|
Sutherland wyraża się z podobnym entuzjazmem o Douglasie. „Wszystkie filmy Michaela Douglasa należą do czołówki dokonań kina. Miałem przyjemność pracować z nim, kiedy byłem jeszcze bardzo młody, a on był dla mnie tak życzliwy. Od lat oglądam jego filmy i wiem, że jest znakomitym producentem. Wszystkie jego filmy mają w sobie poczucie odpowiedzialności i jakąś godność. Obserwowałem go także na planie. Była to dla mnie wielka nauka i zarazem przyjemność, za którą jestem mu wdzięczny”.
Jako czołowy śledczy filmu, David Breckinridge w wykonaniu Sutherlanda czasem daje się ponieść osobistym uczuciom. „To człowiek z przeszłością – oświadcza Sutherland. – A nasza przeszłość często nas zwodzi. To może zaszkodzić nawet najlepszemu detektywowi”.
„Zawsze podziwiamy specjalistów z każdej dziedziny, gdzie wymagana jest wiedza i trening na wysokim poziomie – kontynuuje. – Nigdy nie zapomnę agenta Secret Service, który zasłonił prezydenta Reagana. Przyjął określoną pozycję, przymknął oczy i czekał na kule. Czy miałbym tyle odwagi czy też jasności umysłu, by pamiętać o umiejętnościach wyniesionych z treningu w tych okolicznościach? Czy to jest najważniejsze – myślałem. Musimy mieć wiele szacunku dla agentów Secret Service”.
Sutherland jest także zadowolony ze współpracy z Evą Longorią. „Ma niesamowity zmysł koncentracji – mówi. – Postać, którą gra, zdradza jej osobowość, co znamionuje wielką aktorkę”.
Jill Marin, w wykonaniu Longorii, była w Akademii studentką Pete;a Garrisona, postaci granej przez Michaela Douglasa, i po ukończeniu nauki dostaje przydział do biura Sutherlanda. Początkowo Jill nie wie o konflikcie między tymi dwoma mężczyznami. „Scenarzysta George Nolfi świetnie powiązał ich losy – mówi Sutherland. – Powiązania Jill z Garrisonem sprawiają, że David Breckinridge przypomina sobie o własnych związkach z Petem, co z kolei każe jej zastanowić się nad kierunkiem śledztwa. To wszystko jest kwestią lojalności”.
Podobnie jak inni Sutherland cieszy się z możliwości pracy pod kierunkiem Clarka Johnsona. „Na planie powstała szczególna wspólnota – mówi Sutherland. – Clark ma ten rodzaj wrażliwości, że natychmiast odpowiada na twoje oczekiwania. To wspaniały dar”.

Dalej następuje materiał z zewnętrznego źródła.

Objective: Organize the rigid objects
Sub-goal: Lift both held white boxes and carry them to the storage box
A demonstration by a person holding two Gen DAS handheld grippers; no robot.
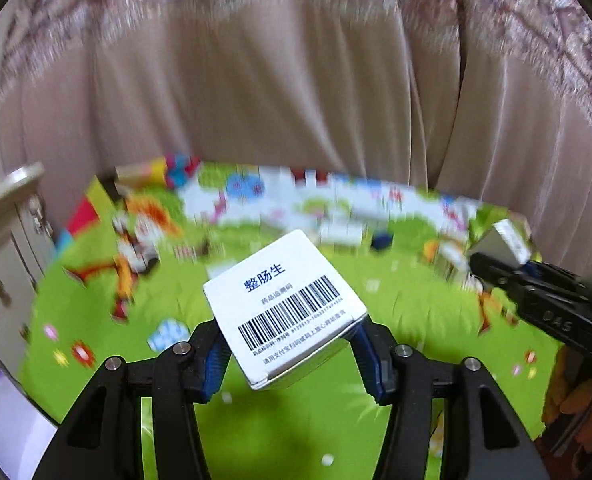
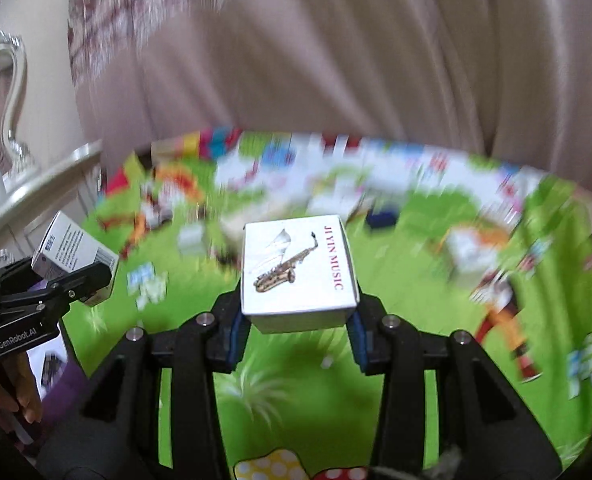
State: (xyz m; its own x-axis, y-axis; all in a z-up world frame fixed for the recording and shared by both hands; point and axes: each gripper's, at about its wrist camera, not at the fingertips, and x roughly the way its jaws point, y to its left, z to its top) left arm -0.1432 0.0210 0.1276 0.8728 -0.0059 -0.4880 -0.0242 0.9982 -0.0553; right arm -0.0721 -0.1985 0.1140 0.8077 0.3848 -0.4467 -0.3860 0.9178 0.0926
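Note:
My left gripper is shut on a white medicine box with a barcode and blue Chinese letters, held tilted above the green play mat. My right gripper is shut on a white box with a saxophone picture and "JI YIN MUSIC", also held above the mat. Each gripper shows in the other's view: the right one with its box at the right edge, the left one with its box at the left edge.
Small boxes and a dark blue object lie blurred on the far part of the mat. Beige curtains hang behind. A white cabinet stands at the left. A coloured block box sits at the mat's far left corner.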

Eva Longoria wybrała STRAŻNIKA na swój debiut kinowy ponieważ film tak znacznie różni się od jej przebojowego serialu „Gotowe na wszystko”. „Między Michaelem, Kieferem i mną tworzy się trójkąt – mówi Longoria. – Ale nie jest to trójkąt miłosny. Dlatego wybrałam tę rolę, tak odmienną od Gabrielle, jaką gram w serialu”.